LECCE – Mario Beretta è il primo a presentarsi in sala stampa. Ovviamente il tecnico del Cesena non può esimersi dal commentare il brutto episodio avvenuto con i tifosi giallorossi, prima di imboccare la via degli spogliatoi.
IL GESTACCIO – “Un gesto che ci sta. Non mi va di essere insultato. Mi sono stancato. Se non mi rispettano, io non rispetto. Rispetto invece chi mi rispetta. Lo faccio nella vita di tutti i giorni, non solo qui. Io sono fatto così e a 52 anni non cambierò. Sono coerente con me stesso. Con le barriere davanti tutti sono bravi a parlare. Se hanno qualcosa da dirmi, vengano qui e me lo dicano in faccia. Non mi interessa. Noi eravamo qui per fare la nostra partita. I tifosi leccesi sono dispiaciuti per la non vittoria. Non mi sembra giusto che venga insultato per ciò. Datemi un codice etico e lo rispetto. Non voglio sentirmi insultare. Se lo fanno, io rispondo. Ce l’avevo con quelle persone che ho visto che con cattiveria e astio mi hanno insultato. Che si sfoghino in altre maniere”.

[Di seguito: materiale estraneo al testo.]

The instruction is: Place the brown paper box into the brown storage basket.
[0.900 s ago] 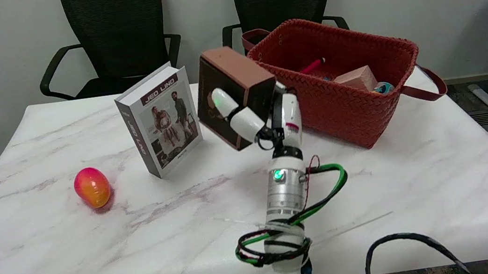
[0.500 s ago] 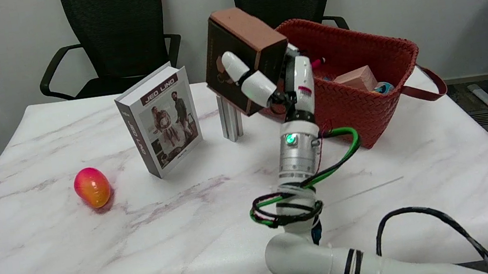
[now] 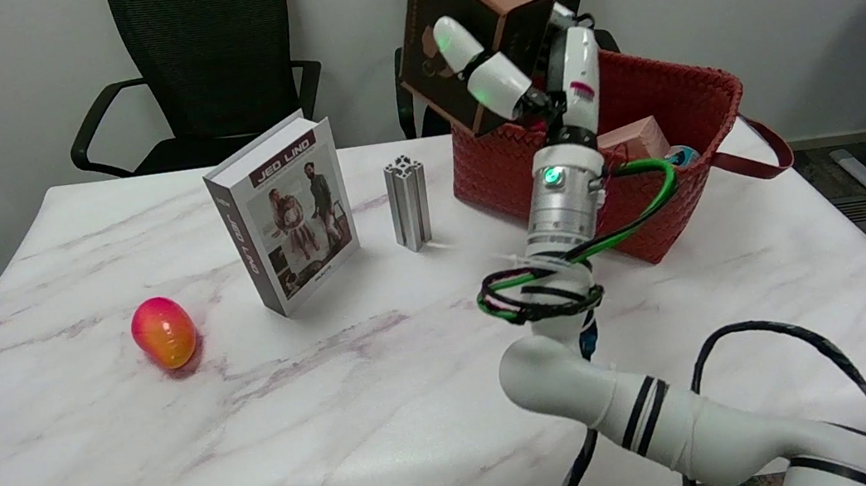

LE POSSIBILITA’ DEL LECCE – “Il Lecce può salvarsi se teniamo conto del ruolino di marcia nelle ultime gare. Hanno perso solo contro il Milan. Cosmi ha fatto un lavoro straordinario. Ha calciatori di qualità e può giocarsela sino alla fine, tenendo presente che ha davanti squadre che non sono abituate a lottare per la salvezza, un po’ come la Sampdoria lo scorso anno. Sarà difficile, ma può farcela”.